Morsi leaves behind a mixed legacy. As a leader of the Muslim Brotherhood, he was viewed by some as the country’s legitimate president, even after he was ousted. The Brotherhood has drawn millions of supporters worldwide for its blend of religion, social welfare, and political activism, PBS adds.

“The goal [for them] was to see Morsi reinstalled,” said Carnegie’s Dunne, a board member of the National Endowment for Democracy. “Now, that will no longer be possible.”

Morsi’s death is unlikely to signal the eclipse of the Muslim Brotherhood as a political force, observers suggest,

Even the group’s critics suggest taking the long view when considering the group’s future, pointing to the movement’s proven ability to survive for years underground through clandestine networks, The WSJ adds.

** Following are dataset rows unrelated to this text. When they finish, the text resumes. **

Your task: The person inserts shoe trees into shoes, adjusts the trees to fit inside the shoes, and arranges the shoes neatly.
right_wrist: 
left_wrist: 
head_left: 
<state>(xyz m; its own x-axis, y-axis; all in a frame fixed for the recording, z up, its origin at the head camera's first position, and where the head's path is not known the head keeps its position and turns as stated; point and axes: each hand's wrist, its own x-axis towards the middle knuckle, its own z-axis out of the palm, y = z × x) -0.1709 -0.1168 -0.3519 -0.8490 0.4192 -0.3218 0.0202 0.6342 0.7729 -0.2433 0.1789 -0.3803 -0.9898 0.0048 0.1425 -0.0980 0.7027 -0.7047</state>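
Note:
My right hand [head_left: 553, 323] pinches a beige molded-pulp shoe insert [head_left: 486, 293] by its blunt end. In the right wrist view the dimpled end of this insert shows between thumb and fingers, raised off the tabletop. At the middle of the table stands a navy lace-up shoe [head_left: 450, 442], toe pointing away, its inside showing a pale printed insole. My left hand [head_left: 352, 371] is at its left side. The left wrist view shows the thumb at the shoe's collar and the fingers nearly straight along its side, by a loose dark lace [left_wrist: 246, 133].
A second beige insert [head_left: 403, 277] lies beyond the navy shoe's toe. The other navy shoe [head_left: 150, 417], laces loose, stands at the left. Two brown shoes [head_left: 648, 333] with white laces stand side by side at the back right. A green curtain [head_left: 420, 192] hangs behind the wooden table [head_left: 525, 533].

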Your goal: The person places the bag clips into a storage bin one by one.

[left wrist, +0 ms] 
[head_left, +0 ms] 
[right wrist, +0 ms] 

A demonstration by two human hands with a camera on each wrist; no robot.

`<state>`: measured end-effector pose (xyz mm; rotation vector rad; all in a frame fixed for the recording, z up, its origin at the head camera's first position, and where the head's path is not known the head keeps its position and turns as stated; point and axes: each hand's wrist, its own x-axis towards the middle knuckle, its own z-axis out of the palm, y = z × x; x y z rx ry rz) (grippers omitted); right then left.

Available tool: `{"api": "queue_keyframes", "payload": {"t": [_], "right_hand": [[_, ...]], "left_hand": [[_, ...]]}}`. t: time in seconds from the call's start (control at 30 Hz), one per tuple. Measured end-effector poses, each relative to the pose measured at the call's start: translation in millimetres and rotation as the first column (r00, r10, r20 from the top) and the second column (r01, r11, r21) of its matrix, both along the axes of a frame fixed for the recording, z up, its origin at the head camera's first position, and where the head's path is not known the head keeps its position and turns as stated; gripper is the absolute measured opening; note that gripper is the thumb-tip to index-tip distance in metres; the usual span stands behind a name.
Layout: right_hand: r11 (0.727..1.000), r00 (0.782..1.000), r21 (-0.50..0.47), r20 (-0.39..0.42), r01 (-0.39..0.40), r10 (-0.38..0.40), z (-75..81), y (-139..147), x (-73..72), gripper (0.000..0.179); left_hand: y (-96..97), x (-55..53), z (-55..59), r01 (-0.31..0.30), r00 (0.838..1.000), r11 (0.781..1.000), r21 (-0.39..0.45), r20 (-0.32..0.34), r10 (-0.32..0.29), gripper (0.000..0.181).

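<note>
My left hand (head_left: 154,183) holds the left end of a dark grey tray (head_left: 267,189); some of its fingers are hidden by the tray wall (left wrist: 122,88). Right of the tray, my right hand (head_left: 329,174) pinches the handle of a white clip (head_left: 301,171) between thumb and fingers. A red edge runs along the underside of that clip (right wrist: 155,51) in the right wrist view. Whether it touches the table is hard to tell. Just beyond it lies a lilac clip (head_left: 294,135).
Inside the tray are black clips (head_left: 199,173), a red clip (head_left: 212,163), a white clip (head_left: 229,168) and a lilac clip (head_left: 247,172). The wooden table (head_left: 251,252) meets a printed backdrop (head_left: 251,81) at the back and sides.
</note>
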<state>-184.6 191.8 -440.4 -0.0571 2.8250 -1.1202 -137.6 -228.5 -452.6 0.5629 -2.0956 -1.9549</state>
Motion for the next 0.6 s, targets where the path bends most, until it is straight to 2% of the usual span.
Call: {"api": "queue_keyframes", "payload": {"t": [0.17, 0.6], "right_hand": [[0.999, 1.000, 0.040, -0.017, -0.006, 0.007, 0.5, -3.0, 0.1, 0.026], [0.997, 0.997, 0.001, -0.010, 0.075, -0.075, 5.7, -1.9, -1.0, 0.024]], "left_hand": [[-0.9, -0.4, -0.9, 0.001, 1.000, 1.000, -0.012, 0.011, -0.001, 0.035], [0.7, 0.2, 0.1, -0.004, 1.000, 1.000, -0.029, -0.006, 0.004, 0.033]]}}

“Many have written obituaries for the Brotherhood over the decades,” said Timothy Kaldas a Cairo-based political analyst with the independent Tahrir Institute for Middle East Policy.  “They have all proven to be wrong in the end.”

Morsi’s death is tragic, but we shouldn’t lose sight of the bigger story, said Carnegie’s Dunne. “We’re seeing hundreds of deaths inside Egyptian prisons every year, some of them from actual abuse, mistreatment, torture, and others from bad conditions or denial of treatment.”